Starting at the line with "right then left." and going on through the line with "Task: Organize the", reproduce each line in the records below exactly and nothing more.

START DATA EXTRACTS

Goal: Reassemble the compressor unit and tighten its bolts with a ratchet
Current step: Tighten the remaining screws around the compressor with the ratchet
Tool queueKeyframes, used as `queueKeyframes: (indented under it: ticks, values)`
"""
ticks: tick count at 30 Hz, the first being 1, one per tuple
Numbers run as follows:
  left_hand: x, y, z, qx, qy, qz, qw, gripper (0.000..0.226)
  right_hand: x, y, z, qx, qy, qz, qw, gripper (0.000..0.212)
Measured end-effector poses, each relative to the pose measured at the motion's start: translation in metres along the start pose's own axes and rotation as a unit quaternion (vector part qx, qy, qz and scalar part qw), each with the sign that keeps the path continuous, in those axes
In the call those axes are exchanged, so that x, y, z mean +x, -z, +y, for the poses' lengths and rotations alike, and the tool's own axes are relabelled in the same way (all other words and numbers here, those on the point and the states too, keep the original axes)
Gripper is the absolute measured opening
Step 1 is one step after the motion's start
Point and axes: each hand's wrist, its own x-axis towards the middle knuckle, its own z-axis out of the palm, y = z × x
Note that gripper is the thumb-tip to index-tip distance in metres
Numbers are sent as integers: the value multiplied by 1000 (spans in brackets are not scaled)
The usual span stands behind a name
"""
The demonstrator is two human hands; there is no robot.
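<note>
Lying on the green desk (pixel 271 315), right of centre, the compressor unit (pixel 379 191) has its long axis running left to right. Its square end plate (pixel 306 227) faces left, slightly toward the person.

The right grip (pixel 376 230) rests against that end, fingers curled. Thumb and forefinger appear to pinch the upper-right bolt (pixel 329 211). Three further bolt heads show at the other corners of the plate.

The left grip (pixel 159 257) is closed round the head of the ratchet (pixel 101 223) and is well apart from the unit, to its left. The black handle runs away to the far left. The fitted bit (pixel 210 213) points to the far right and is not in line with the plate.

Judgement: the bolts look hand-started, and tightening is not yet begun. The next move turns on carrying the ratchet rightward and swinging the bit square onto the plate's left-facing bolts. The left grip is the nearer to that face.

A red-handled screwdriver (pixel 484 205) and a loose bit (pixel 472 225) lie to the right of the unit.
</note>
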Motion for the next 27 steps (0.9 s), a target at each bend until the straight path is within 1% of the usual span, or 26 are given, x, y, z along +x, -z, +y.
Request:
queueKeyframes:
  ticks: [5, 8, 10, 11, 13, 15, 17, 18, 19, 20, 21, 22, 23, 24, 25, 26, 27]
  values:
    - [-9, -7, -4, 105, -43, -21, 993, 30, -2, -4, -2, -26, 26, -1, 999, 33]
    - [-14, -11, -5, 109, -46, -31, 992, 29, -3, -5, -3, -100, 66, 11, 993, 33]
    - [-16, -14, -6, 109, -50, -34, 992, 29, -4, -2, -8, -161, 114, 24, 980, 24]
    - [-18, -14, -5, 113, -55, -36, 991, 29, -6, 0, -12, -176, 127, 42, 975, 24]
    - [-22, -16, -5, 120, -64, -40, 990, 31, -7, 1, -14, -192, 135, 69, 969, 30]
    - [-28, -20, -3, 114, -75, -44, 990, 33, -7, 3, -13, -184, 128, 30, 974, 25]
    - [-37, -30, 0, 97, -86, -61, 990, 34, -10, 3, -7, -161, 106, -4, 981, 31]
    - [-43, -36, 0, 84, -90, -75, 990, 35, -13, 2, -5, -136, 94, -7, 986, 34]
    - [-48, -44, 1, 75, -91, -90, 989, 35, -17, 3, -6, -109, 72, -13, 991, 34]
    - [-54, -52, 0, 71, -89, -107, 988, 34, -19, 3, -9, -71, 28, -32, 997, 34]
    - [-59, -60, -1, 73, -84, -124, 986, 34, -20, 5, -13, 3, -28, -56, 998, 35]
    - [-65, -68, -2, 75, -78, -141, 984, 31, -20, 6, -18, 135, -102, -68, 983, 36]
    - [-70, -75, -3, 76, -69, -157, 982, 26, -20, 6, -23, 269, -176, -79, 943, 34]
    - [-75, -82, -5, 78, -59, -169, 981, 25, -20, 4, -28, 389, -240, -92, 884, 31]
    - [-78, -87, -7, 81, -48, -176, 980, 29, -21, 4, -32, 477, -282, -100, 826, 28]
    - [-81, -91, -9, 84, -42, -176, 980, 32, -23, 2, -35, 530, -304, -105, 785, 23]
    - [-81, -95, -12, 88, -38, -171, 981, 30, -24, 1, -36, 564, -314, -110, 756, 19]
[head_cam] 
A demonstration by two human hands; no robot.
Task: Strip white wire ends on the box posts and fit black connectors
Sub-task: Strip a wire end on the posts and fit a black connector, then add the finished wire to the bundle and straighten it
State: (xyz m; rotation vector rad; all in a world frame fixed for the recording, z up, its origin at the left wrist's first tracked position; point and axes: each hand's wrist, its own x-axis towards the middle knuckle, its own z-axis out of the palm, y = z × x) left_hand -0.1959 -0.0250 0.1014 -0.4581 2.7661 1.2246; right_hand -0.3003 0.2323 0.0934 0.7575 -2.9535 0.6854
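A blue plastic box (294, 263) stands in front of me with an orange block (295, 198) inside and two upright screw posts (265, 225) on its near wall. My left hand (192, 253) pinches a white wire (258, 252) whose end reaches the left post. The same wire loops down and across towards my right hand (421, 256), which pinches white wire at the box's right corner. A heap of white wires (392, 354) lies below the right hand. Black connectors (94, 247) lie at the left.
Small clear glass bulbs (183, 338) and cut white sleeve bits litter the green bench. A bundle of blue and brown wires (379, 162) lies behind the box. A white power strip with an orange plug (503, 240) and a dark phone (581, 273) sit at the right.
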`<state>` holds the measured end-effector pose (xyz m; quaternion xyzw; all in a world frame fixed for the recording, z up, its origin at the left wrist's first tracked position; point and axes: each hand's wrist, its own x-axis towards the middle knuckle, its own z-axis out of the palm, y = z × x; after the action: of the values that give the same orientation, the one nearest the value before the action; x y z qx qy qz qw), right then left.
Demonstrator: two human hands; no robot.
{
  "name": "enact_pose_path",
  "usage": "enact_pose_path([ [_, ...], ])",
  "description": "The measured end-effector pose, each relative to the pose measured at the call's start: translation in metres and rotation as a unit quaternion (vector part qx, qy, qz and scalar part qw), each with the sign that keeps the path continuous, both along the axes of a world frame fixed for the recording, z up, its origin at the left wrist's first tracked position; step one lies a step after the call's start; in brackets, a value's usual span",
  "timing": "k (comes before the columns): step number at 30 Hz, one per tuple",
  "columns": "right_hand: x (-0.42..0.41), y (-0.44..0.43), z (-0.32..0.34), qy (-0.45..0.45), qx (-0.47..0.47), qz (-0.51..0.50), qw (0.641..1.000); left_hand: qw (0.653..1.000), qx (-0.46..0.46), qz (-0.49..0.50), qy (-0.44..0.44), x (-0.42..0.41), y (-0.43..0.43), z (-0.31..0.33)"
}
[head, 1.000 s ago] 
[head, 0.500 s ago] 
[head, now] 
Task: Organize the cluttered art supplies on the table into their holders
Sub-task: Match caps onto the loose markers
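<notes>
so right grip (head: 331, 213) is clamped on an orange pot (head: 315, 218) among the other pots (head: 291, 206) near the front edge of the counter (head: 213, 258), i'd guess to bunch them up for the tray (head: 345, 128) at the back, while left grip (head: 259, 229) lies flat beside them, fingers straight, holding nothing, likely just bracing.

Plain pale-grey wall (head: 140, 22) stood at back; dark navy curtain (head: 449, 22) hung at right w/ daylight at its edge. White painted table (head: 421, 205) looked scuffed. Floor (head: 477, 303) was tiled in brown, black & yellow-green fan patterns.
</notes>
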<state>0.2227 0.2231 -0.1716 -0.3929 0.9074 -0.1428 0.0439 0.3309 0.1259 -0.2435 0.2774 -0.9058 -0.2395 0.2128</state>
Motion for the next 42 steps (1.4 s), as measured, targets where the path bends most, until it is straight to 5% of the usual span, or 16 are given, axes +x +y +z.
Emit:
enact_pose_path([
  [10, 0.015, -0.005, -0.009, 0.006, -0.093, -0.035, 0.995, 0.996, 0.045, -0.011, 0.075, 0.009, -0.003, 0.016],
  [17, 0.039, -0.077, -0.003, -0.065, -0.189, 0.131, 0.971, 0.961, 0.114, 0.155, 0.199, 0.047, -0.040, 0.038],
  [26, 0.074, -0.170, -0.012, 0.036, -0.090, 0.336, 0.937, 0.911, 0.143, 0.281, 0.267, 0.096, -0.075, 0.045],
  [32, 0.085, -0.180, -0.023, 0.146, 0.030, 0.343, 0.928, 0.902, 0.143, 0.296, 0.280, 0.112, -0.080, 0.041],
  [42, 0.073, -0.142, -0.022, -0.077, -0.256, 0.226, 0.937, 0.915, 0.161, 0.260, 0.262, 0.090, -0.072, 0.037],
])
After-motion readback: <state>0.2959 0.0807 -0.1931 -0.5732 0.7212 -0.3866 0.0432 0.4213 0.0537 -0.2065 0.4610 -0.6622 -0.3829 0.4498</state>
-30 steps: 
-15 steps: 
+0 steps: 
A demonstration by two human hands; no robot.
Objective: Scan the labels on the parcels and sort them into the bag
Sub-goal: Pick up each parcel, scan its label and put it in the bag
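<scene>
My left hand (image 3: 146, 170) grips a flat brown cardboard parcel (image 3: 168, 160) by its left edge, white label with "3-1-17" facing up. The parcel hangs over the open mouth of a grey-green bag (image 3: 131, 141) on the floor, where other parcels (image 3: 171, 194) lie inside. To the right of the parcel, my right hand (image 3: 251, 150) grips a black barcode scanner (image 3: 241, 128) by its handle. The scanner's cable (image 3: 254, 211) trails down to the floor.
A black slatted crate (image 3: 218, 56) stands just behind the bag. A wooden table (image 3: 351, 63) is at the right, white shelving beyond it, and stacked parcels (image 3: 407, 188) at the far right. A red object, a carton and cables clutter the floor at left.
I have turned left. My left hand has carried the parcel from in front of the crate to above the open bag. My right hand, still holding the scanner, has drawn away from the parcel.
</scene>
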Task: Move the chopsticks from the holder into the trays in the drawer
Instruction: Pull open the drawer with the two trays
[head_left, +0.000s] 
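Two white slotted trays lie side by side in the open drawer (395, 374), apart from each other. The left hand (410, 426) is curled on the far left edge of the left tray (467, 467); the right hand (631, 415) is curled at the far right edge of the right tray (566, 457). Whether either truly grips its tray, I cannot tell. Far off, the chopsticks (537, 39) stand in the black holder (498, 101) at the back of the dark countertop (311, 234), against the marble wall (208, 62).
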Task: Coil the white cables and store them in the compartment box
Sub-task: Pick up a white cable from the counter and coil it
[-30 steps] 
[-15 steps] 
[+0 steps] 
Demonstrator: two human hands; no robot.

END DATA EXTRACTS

=== ANSWER TO THIS PROBLEM ===
`<state>` holds the measured end-effector pose (xyz m; quaternion xyzw; all in a world frame fixed for the recording, z up, its origin at the left wrist's first tracked position; point and axes: each hand's wrist, its own x-axis towards the middle knuckle, its own z-axis out of the palm, y = z × x; after the action: of the values that give the same orientation, the one nearest the value before the action; x y z qx qy qz qw), right then left.
Demonstrator: two human hands; no robot.
{
  "name": "enact_pose_path",
  "usage": "enact_pose_path([ [_, ...], ])",
  "description": "The measured end-effector pose, each relative to the pose measured at the call's start: translation in metres and rotation as a unit quaternion (vector part qx, qy, qz and scalar part qw), each with the sign that keeps the path continuous, both along the axes of a world frame fixed for the recording, z up, its origin at the left wrist's first tracked position; step one lies a step after the call's start; in brackets, a value's usual span",
  "timing": "k (comes before the columns): step number at 30 Hz, one per tuple",
  "columns": "right_hand: x (-0.42..0.41), y (-0.44..0.43), z (-0.32..0.34), qy (-0.45..0.45), qx (-0.47..0.47), qz (-0.51..0.50), qw (0.641..1.000); left_hand: qw (0.653..1.000), qx (-0.46..0.46), qz (-0.49..0.50), qy (-0.44..0.44), x (-0.42..0.41), y (-0.43..0.43), z (-0.31..0.33)"
}
[head, 1.000 s ago] 
[head, 0.500 s ago] 
[head, now] 
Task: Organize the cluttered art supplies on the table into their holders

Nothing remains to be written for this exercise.